Exercise brief: Among the entries that follow, how many lines contain the string "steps"? Write the number alone.

Extracted records:
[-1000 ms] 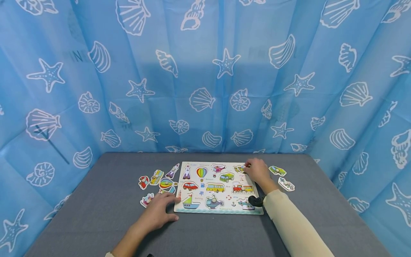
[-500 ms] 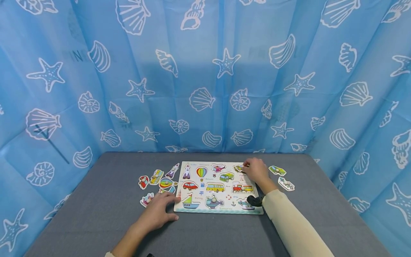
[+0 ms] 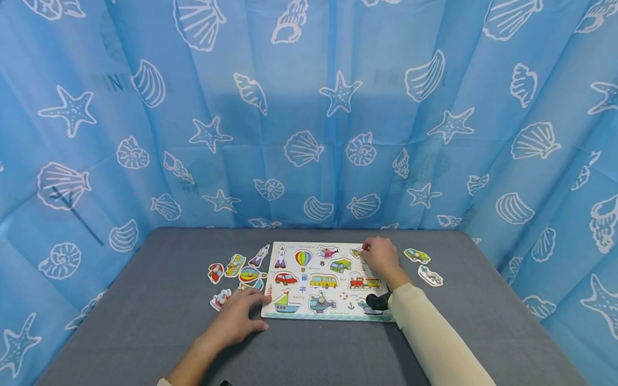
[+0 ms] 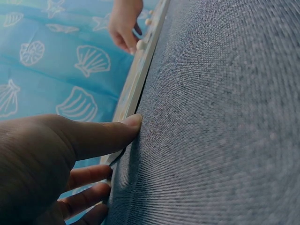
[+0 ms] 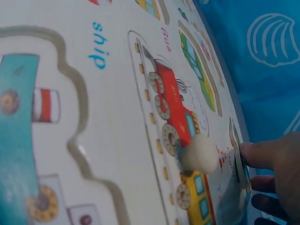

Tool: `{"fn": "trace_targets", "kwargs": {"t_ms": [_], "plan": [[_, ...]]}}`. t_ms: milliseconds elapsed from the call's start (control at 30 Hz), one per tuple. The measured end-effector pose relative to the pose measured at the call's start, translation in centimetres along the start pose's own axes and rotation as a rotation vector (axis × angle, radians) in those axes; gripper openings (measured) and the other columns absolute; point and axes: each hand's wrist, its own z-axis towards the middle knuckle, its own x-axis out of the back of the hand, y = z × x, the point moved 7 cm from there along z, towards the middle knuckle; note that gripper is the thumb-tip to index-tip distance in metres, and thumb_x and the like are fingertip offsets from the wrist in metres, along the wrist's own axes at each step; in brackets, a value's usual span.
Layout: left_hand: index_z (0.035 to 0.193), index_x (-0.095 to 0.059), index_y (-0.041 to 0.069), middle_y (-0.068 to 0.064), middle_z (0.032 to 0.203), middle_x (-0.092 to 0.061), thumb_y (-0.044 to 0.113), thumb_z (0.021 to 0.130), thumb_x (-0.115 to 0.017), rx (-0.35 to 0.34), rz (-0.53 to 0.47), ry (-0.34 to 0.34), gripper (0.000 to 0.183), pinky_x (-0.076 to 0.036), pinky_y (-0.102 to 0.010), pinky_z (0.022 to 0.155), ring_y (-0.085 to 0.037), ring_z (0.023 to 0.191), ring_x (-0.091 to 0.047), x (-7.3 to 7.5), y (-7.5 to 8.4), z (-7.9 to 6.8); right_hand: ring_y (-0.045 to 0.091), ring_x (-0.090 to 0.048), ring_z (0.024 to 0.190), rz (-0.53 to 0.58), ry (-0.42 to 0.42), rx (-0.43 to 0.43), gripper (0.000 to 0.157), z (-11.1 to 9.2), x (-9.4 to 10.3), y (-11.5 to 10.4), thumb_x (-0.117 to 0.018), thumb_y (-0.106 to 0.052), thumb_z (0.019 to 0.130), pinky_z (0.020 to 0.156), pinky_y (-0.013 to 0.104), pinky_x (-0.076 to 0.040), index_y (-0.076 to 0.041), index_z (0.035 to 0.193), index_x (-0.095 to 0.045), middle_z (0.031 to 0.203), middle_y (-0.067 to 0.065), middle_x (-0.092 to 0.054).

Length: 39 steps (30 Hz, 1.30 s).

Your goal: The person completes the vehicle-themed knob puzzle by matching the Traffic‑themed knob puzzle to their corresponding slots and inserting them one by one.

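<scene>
My right hand (image 3: 381,257) is over the far right corner of the white puzzle board (image 3: 333,318). Its thumb and fingers pinch a small puzzle piece (image 5: 239,159), seen edge-on and tilted at the board's surface in the right wrist view; the hand mostly covers it. My left hand (image 3: 234,319) rests at the board's near left corner with its fingers relaxed and apart. In the left wrist view, the thumb (image 4: 108,136) lies along the board's edge. A knobbed train piece (image 3: 365,283) and a knobbed submarine piece (image 3: 322,303) sit in the board.
Left of the board lie several loose pieces, among them a rocket (image 3: 259,257), a balloon (image 3: 250,275), a bus (image 3: 235,266) and a red piece (image 3: 216,273). To the right are a green vehicle piece (image 3: 417,256) and a ship piece (image 3: 430,276). A blue curtain (image 3: 309,118) hangs behind the table.
My right hand has shifted slightly left along the board's far right corner, together with the puzzle piece. The left hand has stayed in place.
</scene>
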Motion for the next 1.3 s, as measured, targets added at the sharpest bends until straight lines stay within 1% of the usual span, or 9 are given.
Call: {"fn": "trace_targets", "kwargs": {"t_ms": [300, 467, 733, 800, 867, 967, 1033, 1133, 1300], "plan": [[0.114, -0.07, 0.019, 0.0, 0.116, -0.061, 0.026, 0.068, -0.088, 0.003, 0.002, -0.003, 0.05, -0.04, -0.054, 0.093, -0.029, 0.113, -0.052, 0.0, 0.1, 0.1, 0.029, -0.052, 0.087, 0.0, -0.014, 0.004, 0.009, 0.2, -0.3, 0.1, -0.072, -0.019, 0.088, 0.077, 0.049, -0.04, -0.011, 0.086, -0.069, 0.084, 0.006, -0.06], [0.113, -0.071, 0.019, 0.001, 0.115, -0.061, 0.027, 0.067, -0.088, -0.013, 0.005, 0.015, 0.05, -0.04, -0.054, 0.093, -0.029, 0.112, -0.052, 0.1, 0.2, 0.0, 0.029, -0.051, 0.088, -0.004, -0.017, 0.008, 0.009, 0.2, -0.5, 0.1, -0.071, -0.019, 0.088, 0.078, 0.049, -0.04, -0.01, 0.087, -0.069, 0.086, 0.006, -0.059], [0.113, -0.071, 0.018, 0.001, 0.113, -0.061, 0.027, 0.067, -0.088, -0.012, 0.003, 0.008, 0.05, -0.041, -0.053, 0.092, -0.029, 0.111, -0.052, 0.0, 0.0, 0.1, 0.032, -0.052, 0.091, 0.026, -0.002, 0.064, 0.008, -0.1, -0.4, 0.2, -0.072, -0.016, 0.086, 0.079, 0.051, -0.041, -0.008, 0.089, -0.07, 0.091, 0.009, -0.059], [0.113, -0.071, 0.018, 0.001, 0.113, -0.061, 0.027, 0.067, -0.088, -0.006, 0.005, 0.006, 0.05, -0.041, -0.053, 0.092, -0.029, 0.111, -0.052, 0.0, -0.1, 0.1, 0.033, -0.052, 0.093, 0.033, -0.004, 0.072, 0.011, -0.1, -0.5, 0.3, -0.072, -0.015, 0.086, 0.081, 0.051, -0.042, -0.007, 0.094, -0.071, 0.093, 0.01, -0.06], [0.114, -0.071, 0.019, 0.001, 0.114, -0.061, 0.027, 0.068, -0.088, -0.001, 0.003, 0.008, 0.049, -0.041, -0.053, 0.092, -0.028, 0.111, -0.052, 0.0, -0.1, 0.1, 0.034, -0.053, 0.097, 0.04, -0.011, 0.08, 0.02, -0.2, -0.5, 0.5, -0.073, -0.015, 0.085, 0.084, 0.051, -0.042, -0.005, 0.102, -0.071, 0.098, 0.012, -0.061], [0.114, -0.071, 0.019, 0.001, 0.114, -0.06, 0.027, 0.068, -0.088, 0.0, 0.001, 0.011, 0.05, -0.041, -0.053, 0.092, -0.028, 0.112, -0.052, 0.1, -0.1, 0.2, 0.038, -0.053, 0.102, 0.062, -0.03, 0.103, 0.033, -0.4, -0.4, 0.6, -0.072, -0.014, 0.085, 0.086, 0.052, -0.043, -0.002, 0.115, -0.068, 0.106, 0.016, -0.062], [0.114, -0.071, 0.019, 0.001, 0.114, -0.061, 0.027, 0.068, -0.088, -0.002, 0.001, 0.012, 0.05, -0.041, -0.053, 0.092, -0.028, 0.112, -0.052, 0.1, -0.1, 0.1, 0.039, -0.053, 0.106, 0.075, -0.048, 0.12, 0.039, -0.6, -0.4, 0.7, -0.072, -0.015, 0.086, 0.087, 0.053, -0.043, -0.001, 0.121, -0.065, 0.112, 0.018, -0.062], [0.114, -0.071, 0.018, 0.001, 0.114, -0.061, 0.026, 0.068, -0.088, -0.005, 0.0, 0.015, 0.05, -0.041, -0.053, 0.092, -0.029, 0.111, -0.052, 0.1, -0.1, 0.1, 0.041, -0.052, 0.113, 0.106, -0.069, 0.156, 0.042, -1.1, -0.1, 0.7, -0.071, -0.016, 0.087, 0.091, 0.054, -0.042, 0.0, 0.124, -0.062, 0.119, 0.021, -0.061], [0.113, -0.071, 0.017, 0.001, 0.113, -0.061, 0.026, 0.067, -0.088, -0.015, 0.006, 0.015, 0.05, -0.041, -0.053, 0.092, -0.029, 0.111, -0.052, 0.0, 0.0, 0.1, 0.045, -0.049, 0.12, 0.156, -0.097, 0.205, 0.04, -2.1, 0.6, 0.9, -0.067, -0.015, 0.091, 0.096, 0.058, -0.039, 0.001, 0.127, -0.06, 0.128, 0.024, -0.057]]}}
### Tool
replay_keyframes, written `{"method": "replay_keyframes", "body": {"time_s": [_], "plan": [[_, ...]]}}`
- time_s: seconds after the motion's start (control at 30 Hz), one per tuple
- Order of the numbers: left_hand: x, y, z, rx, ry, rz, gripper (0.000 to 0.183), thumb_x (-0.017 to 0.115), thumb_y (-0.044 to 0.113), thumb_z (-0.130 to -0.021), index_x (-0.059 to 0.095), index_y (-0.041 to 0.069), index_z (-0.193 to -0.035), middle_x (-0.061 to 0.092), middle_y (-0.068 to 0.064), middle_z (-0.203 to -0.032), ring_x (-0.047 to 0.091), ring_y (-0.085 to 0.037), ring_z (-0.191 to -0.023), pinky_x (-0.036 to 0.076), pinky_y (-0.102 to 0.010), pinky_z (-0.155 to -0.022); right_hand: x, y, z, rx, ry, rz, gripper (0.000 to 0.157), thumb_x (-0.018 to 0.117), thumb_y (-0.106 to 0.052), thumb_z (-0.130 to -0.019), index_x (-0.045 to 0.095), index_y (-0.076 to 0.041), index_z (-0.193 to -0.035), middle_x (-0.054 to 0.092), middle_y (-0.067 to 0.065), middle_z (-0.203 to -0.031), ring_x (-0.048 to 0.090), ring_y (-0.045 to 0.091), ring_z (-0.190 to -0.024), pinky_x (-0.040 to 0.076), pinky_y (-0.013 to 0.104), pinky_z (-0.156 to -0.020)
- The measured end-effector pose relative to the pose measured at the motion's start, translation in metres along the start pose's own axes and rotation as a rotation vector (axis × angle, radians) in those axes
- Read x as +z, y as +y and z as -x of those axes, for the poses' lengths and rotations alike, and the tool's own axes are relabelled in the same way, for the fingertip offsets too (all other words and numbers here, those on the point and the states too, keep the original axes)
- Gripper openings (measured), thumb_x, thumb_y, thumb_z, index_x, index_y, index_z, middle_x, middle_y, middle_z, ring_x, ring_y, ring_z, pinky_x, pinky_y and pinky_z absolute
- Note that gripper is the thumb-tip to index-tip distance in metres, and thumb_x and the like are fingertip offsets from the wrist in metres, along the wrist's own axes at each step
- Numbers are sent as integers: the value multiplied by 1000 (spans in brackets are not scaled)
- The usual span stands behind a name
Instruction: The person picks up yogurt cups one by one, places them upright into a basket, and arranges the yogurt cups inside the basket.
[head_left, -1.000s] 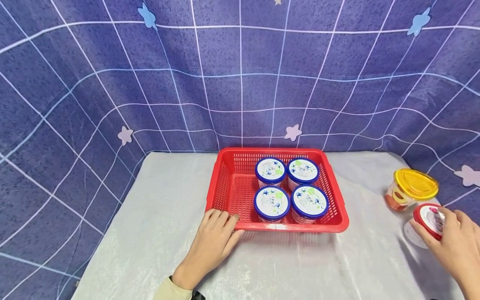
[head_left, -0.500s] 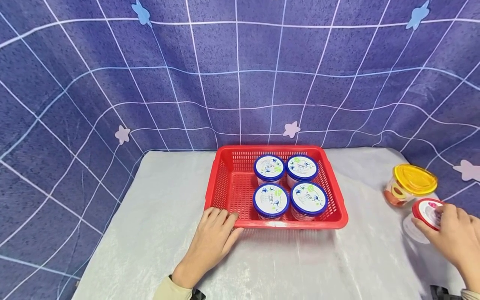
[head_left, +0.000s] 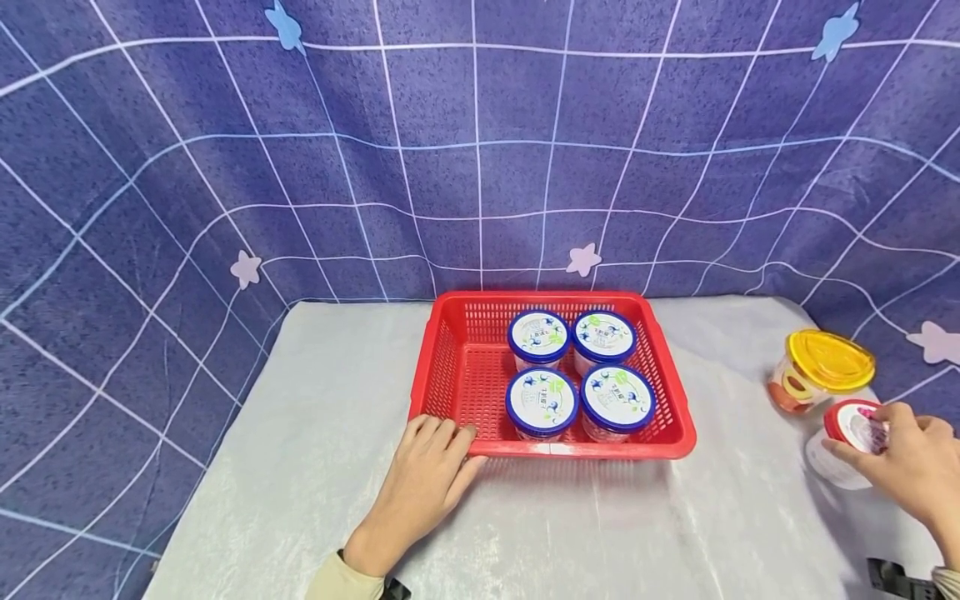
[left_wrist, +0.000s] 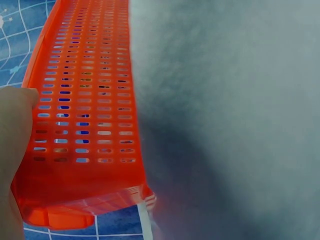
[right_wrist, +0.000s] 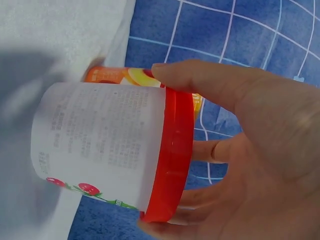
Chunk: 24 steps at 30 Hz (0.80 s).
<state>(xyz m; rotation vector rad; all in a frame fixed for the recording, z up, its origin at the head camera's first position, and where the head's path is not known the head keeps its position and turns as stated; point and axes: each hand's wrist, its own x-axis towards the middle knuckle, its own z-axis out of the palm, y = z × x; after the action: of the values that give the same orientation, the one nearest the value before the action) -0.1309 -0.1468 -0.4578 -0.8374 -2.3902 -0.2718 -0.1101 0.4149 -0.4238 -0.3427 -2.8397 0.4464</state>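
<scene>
My left hand grips the near left rim of a red plastic basket, fingers over the rim and thumb outside. In the left wrist view the slotted side of the basket stands beside the hand. Several blue-lidded cups stand upright in the basket's middle and right part. At the far right, my right hand holds a white cup by its red lid. The right wrist view shows this cup with printed text and strawberries, thumb and fingers around the lid.
A yellow-lidded cup with an orange-brown label stands just behind the red-lidded one. Grey-white cloth covers the table. A blue-purple grid-patterned curtain hangs along the back and left side.
The red-lidded cup has turned slightly in my right hand, showing more of its white side. My left hand keeps its grip on the basket. The head view has shifted a little.
</scene>
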Motion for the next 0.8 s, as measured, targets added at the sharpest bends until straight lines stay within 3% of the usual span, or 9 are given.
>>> {"method": "replay_keyframes", "body": {"time_s": [0.1, 0.33, 0.6, 0.8], "plan": [[-1, 0, 1, -3, -2, 1, 41, 41, 46, -104, 63, 11, -107, 53, 0, -86, 54, -23, -85, 38, -43, -94, 2, 0, 0, -19, 21, 2, 77, 82, -39, -75, 40, 15, -110, 36, 52, -105, 37, 67, -97, 31, 70, -77], [-1, -1, 1, -4, -7, 3, 40, 42, 46, -104, 63, 12, -108, 53, 0, -85, 53, -23, -86, 39, -43, -93, 7, 1, 6, -105, 188, -108, 82, 87, -42, -68, 46, 17, -107, 41, 50, -101, 37, 63, -99, 30, 68, -80], [-2, 0, 0, -5, -6, -3, 41, 40, 46, -104, 63, 11, -108, 53, 0, -84, 53, -23, -87, 39, -43, -93, 3, -10, 16, -101, 209, -184, 81, 83, -40, -75, 43, 20, -114, 33, 50, -113, 29, 63, -110, 25, 69, -86], [-2, 0, 0, -5, -8, -2, 40, 42, 45, -103, 62, 12, -108, 53, 0, -84, 52, -23, -86, 39, -43, -94, -1, -23, 21, -151, 278, -239, 84, 89, -39, -66, 48, 18, -111, 37, 48, -114, 32, 61, -110, 24, 67, -86]]}}
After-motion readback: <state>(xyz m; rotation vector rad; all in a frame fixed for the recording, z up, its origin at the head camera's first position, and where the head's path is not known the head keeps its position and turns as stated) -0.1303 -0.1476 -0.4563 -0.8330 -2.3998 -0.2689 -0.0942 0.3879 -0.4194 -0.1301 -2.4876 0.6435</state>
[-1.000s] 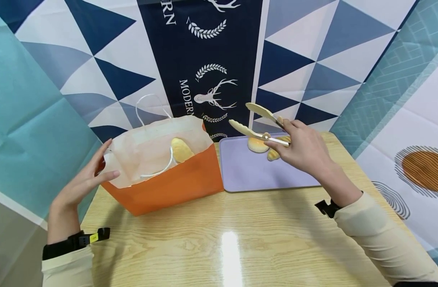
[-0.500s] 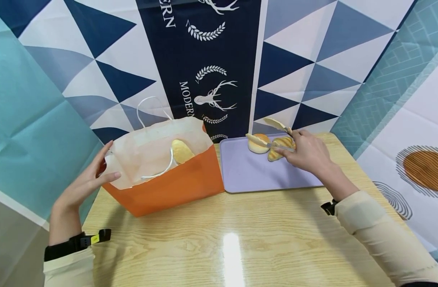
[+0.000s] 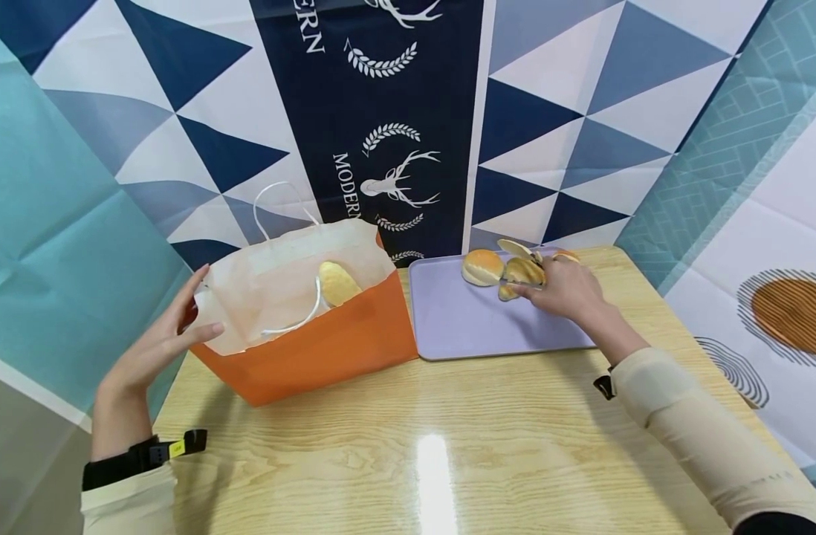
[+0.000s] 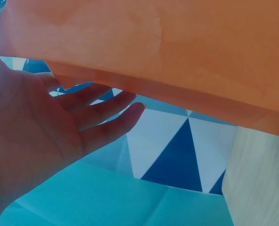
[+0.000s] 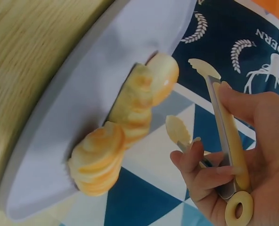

Answer: 2